### Instructions to follow
An exact copy of all the data is the expected answer.

### Data
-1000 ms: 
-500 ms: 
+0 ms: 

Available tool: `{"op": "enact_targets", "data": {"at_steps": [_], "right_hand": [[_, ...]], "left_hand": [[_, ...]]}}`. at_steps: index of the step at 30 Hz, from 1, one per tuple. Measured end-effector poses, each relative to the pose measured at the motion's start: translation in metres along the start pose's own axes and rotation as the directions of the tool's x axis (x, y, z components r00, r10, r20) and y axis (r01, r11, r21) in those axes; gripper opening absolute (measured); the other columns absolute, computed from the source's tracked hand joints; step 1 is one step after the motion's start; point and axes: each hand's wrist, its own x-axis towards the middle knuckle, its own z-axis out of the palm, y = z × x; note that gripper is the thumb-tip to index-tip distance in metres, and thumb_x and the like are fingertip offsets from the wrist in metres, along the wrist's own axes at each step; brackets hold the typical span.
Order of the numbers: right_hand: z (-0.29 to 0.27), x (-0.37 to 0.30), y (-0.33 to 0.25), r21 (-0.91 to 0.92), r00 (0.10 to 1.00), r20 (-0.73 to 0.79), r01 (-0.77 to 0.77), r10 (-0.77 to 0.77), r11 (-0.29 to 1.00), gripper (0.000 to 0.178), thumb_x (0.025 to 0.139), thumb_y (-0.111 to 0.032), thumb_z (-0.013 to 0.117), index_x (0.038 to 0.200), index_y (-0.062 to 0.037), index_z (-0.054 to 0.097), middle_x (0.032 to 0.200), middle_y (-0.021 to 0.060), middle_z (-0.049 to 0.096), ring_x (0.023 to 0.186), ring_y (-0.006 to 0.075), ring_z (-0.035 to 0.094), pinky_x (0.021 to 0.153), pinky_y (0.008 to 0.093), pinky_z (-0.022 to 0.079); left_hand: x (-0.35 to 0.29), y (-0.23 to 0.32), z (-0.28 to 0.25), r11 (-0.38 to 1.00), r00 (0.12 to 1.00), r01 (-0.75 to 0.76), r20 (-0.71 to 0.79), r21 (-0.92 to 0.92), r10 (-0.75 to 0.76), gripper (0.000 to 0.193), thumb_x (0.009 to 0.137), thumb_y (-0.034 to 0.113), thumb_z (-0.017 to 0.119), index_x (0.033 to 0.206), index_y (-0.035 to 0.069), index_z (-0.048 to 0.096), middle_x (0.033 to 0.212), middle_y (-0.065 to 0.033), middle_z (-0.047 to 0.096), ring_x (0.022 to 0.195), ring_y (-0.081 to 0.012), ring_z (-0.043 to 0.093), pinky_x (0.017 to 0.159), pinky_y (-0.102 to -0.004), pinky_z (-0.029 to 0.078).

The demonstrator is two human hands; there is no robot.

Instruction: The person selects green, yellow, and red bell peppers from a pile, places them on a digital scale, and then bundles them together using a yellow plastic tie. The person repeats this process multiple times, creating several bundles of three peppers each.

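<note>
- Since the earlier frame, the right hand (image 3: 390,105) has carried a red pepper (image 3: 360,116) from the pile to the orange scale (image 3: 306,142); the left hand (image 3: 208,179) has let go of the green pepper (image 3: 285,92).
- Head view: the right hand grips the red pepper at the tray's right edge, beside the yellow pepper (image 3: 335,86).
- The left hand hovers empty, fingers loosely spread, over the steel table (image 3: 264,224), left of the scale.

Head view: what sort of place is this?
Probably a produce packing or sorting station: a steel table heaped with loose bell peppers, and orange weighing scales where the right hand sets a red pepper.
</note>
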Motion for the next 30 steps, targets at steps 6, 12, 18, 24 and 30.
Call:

### Response to this exercise
-1000 ms: 
-500 ms: 
+0 ms: 

Available tool: `{"op": "enact_targets", "data": {"at_steps": [_], "right_hand": [[_, ...]], "left_hand": [[_, ...]]}}`. at_steps: index of the step at 30 Hz, from 1, one per tuple. Measured end-effector poses, each relative to the pose measured at the motion's start: translation in metres along the start pose's own axes and rotation as the directions of the tool's x axis (x, y, z components r00, r10, r20) and y axis (r01, r11, r21) in those axes; gripper opening absolute (measured); the other columns absolute, computed from the source's tracked hand joints; step 1 is one step after the motion's start; point and axes: each hand's wrist, its own x-axis towards the middle knuckle, its own z-axis out of the palm, y = z × x; note that gripper is the thumb-tip to index-tip distance in metres, and thumb_x and the like are fingertip offsets from the wrist in metres, along the wrist's own axes at each step; brackets hold the typical span.
Order of the numbers: right_hand: z (-0.29 to 0.27), x (-0.37 to 0.30), y (-0.33 to 0.25), r21 (-0.91 to 0.92), r00 (0.10 to 1.00), r20 (-0.73 to 0.79), r01 (-0.77 to 0.77), r10 (-0.77 to 0.77), r11 (-0.29 to 1.00), gripper (0.000 to 0.178), thumb_x (0.025 to 0.139), thumb_y (-0.111 to 0.032), thumb_z (-0.013 to 0.117), index_x (0.038 to 0.200), index_y (-0.062 to 0.037), index_z (-0.054 to 0.097), middle_x (0.032 to 0.200), middle_y (-0.021 to 0.060), middle_z (-0.049 to 0.096), ring_x (0.023 to 0.186), ring_y (-0.006 to 0.075), ring_z (-0.035 to 0.094), pinky_x (0.021 to 0.153), pinky_y (0.008 to 0.093), pinky_z (-0.022 to 0.079); left_hand: x (-0.35 to 0.29), y (-0.23 to 0.32), z (-0.28 to 0.25), r11 (-0.38 to 1.00), r00 (0.12 to 1.00), r01 (-0.75 to 0.76), r20 (-0.71 to 0.79), r21 (-0.92 to 0.92), r10 (-0.75 to 0.76), gripper (0.000 to 0.193), thumb_x (0.009 to 0.137), thumb_y (-0.034 to 0.113), thumb_z (-0.017 to 0.119), index_x (0.033 to 0.206), index_y (-0.035 to 0.069), index_z (-0.048 to 0.096), middle_x (0.033 to 0.212), middle_y (-0.065 to 0.033), middle_z (-0.047 to 0.096), ring_x (0.022 to 0.195), ring_y (-0.081 to 0.012), ring_z (-0.043 to 0.093), pinky_x (0.017 to 0.159), pinky_y (-0.102 to -0.004), pinky_z (-0.029 to 0.078).

The demonstrator is two human hands; there is no robot.

Instruction: The person selects green, yellow, and red bell peppers from a pile, places them on a digital scale, and then bundles them together using a yellow plastic tie. The person repeats this process multiple times, creating several bundles of three peppers each.

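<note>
- Since the earlier frame, the right hand (image 3: 390,105) has carried a red pepper (image 3: 360,116) from the pile to the orange scale (image 3: 306,142); the left hand (image 3: 208,179) has let go of the green pepper (image 3: 285,92).
- Head view: the right hand grips the red pepper at the tray's right edge, beside the yellow pepper (image 3: 335,86).
- The left hand hovers empty, fingers loosely spread, over the steel table (image 3: 264,224), left of the scale.

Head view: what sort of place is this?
Probably a produce packing or sorting station: a steel table heaped with loose bell peppers, and orange weighing scales where the right hand sets a red pepper.
</note>
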Motion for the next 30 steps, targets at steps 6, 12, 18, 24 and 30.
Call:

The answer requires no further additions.